Within the major Brassica clade, proteins in a common genomic location generally clustered together in the tree. The major exception concerned the B. oleracea genes Bol03187 and Bol03188. These proteins formed a cluster distinct from that of their positional counterparts, the B. napus PPR3 proteins, which clustered with PPR4 and its positional B. oleracea counterpart, Bol031408. An interesting situation is observed among the proteins encoded by Brara.I05115 and the genes at the corresponding positions in the B. oleracea and B. napus genomes, B. oleracea Bol03170 and Bol03171 and Bn 115. Although the Rf-region is derived from a B. rapa (A genome) ancestor, the B. napus and B. rapa 115 proteins each group with a different B. oleracea protein. Conceivably, orthologs of both genes were present in the common ancestor of the sequenced varieties of B. napus and B. oleracea, and different orthologs were lost during the subsequent evolution of the two A genome forms.
Our manual annotation of the portion of A. lyrata genome enriched in subgroup 1 RFL genes [22] led to the identification of 10 distinct genes. AlyRFL1-10, one of which (AlyRFL10) had too few PPR domains to merit inclusion in the phylogenetic tree.

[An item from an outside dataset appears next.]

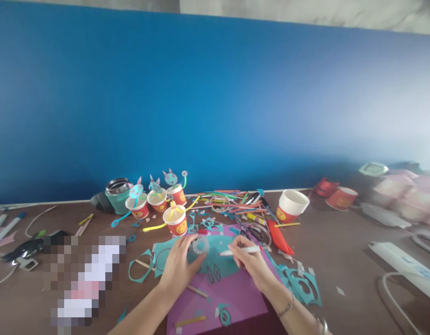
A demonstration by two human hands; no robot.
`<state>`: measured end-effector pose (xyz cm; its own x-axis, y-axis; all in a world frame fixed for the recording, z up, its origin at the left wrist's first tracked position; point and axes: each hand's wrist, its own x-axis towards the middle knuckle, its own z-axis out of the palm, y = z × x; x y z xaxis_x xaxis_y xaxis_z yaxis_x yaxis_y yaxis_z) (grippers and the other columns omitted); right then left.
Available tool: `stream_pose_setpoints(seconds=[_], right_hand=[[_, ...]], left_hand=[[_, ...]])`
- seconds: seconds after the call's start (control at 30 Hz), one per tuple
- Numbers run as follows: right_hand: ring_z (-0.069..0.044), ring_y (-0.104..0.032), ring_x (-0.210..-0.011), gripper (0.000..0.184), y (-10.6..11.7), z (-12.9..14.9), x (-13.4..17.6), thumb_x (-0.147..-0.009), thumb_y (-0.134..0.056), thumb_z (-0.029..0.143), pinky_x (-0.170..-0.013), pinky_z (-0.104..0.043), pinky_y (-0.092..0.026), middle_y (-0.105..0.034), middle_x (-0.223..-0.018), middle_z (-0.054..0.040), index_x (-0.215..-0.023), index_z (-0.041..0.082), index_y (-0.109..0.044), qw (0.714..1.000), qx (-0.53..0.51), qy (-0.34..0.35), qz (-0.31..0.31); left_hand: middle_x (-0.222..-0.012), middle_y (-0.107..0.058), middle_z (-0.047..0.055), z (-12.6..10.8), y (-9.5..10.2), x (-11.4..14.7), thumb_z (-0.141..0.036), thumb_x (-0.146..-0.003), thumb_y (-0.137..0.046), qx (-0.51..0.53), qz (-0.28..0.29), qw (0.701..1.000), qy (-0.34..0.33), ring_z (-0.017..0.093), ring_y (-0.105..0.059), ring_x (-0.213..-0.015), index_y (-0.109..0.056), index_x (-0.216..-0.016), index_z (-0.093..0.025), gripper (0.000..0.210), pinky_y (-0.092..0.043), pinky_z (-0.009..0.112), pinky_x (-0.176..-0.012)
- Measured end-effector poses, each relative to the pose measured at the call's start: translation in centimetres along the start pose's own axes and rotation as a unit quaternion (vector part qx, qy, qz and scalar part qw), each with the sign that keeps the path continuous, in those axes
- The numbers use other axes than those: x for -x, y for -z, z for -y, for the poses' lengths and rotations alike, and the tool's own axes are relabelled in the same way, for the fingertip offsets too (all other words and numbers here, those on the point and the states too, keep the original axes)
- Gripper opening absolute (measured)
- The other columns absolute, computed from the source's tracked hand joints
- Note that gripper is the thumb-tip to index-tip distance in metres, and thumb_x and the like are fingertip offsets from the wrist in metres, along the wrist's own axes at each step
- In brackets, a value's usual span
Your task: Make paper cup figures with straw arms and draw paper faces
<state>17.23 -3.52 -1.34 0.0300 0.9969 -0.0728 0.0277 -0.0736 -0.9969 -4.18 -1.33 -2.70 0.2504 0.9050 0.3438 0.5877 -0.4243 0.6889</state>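
My left hand (181, 260) rests on a teal paper sheet (175, 246), its thumb and fingers around a clear ring (201, 246) that looks like a roll of tape lying flat on the sheet. In my right hand (248, 256) is a white marker (246, 251) with a red end, gripped near its tip. The tip points left, close above the sheet beside the ring. Two pointed ear shapes (214, 273) and a circle (162, 259) are drawn on the teal paper. Beneath it lies a purple sheet (232, 298).
Several paper cups with animal-face cutouts (171, 179) stand at the back left by a teal thermos (118, 195). Pipe cleaners (228, 197) and pens lie behind the sheet. Right are stacked white cups (293, 204), red scissors (280, 237), teal scraps (301, 284) and a power strip (406, 263).
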Motion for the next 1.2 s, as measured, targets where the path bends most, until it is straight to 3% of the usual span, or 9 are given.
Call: stream_pose_setpoints(seconds=[0.2,0.43,0.53,0.67,0.9,1.2], right_hand=[[-0.009,-0.037,-0.048,0.03,0.3,0.4,0.2,-0.077,-0.06,0.045,-0.047,-0.022,-0.026,-0.053,-0.055,0.003,-0.065,0.018,-0.054,0.999,-0.036,-0.008,-0.01],[-0.016,-0.054,-0.063,0.03,0.0,0.1,-0.1,-0.075,-0.061,0.047,-0.056,-0.023,-0.038,-0.066,-0.069,-0.0027,-0.083,0.018,-0.063,0.997,0.037,0.031,-0.056],[-0.016,-0.055,-0.063,0.026,-0.4,0.2,-0.7,-0.074,-0.061,0.043,-0.054,-0.023,-0.037,-0.066,-0.07,-0.003,-0.078,0.017,-0.063,0.994,0.087,0.051,-0.042],[-0.018,-0.059,-0.064,0.023,-1.3,0.7,-2.4,-0.073,-0.06,0.04,-0.053,-0.023,-0.039,-0.068,-0.069,-0.0034,-0.074,0.018,-0.065,0.992,0.113,0.024,-0.045],[-0.018,-0.059,-0.058,0.02,-3.0,1.0,-4.8,-0.066,-0.063,0.037,-0.043,-0.021,-0.034,-0.069,-0.062,-0.0053,-0.066,0.017,-0.063,0.991,0.097,-0.054,-0.075],[-0.018,-0.062,-0.061,0.023,-4.1,1.6,-5.1,-0.066,-0.062,0.039,-0.045,-0.022,-0.037,-0.071,-0.064,-0.0077,-0.063,0.016,-0.063,0.996,0.062,-0.04,-0.043]], left_hand=[[-0.12,-0.059,0.012,0.7,-0.8,0.1,-0.028,-0.076,-0.062,-0.024,-0.013,0.999,0.021,0.028,-0.056,-0.11,-0.048,-0.124,-0.02,0.051,-0.047,0.047,-0.092],[-0.11,-0.064,0.009,0.3,-0.8,0.0,-0.023,-0.074,-0.061,-0.045,0.004,0.999,-0.016,0.026,-0.058,-0.106,-0.056,-0.112,-0.022,0.038,-0.047,0.045,-0.092],[-0.125,-0.057,0.014,0.7,-1.2,-0.1,-0.021,-0.071,-0.06,-0.074,-0.003,0.997,-0.019,0.03,-0.05,-0.119,-0.049,-0.124,-0.017,0.054,-0.041,0.049,-0.1],[-0.139,-0.045,0.019,1.1,-1.6,-0.4,-0.025,-0.068,-0.06,-0.102,0.051,0.993,-0.007,0.032,-0.041,-0.129,-0.035,-0.136,-0.011,0.073,-0.036,0.051,-0.105],[-0.141,-0.044,0.018,0.5,-1.3,-0.9,-0.034,-0.07,-0.058,-0.116,0.098,0.988,0.036,0.033,-0.04,-0.129,-0.034,-0.138,-0.009,0.077,-0.033,0.049,-0.107],[-0.136,-0.049,0.016,0.0,-1.1,-1.4,-0.035,-0.07,-0.056,-0.099,0.089,0.99,0.052,0.029,-0.045,-0.126,-0.038,-0.136,-0.01,0.072,-0.036,0.042,-0.105]])
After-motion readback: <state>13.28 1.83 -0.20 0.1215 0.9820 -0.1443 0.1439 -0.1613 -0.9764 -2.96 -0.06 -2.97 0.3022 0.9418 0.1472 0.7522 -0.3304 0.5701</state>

The two A. lyrata genes located at the position of AtRFL2/At1g12300 formed a distinct clade most closely related to the group of A. thaliana RFL genes encompassing AtRFL2 as well as the closely related genes AtRFL3/At1g12620 and At1g12775. The position of these two lyrata genes in the tree is consistent with a model in which they arose through a tandem duplication of an AtRFL2-like gene in an ancestral Arabidopsis genome, as proposed above. Similarly, AlyRFL3, AlyRFL4 and AlyRFL5 formed a monophyletic group with AlyRFL6 and AlyRFL8, as would be predicted if there were a gene triplication followed by duplication of the three gene set. The exception to this model concerns AlyRFL7, which was predicted to cluster with AlyRFL6 and AlyRFL8 but instead groups with AlyRFL9. Interestingly, although the coding sequence of this AlyRFL7 is more closely related to AlyRFL9 than to AlyRFL6/8, more similarity is observed in the regions upstream and downstream of the gene to the corresponding sequences in the AlyRFL3-5 region. Conceivably, AlyRFL7 underwent a gene conversion event involving an AlyRFL9 like sequence following duplication of the three gene region.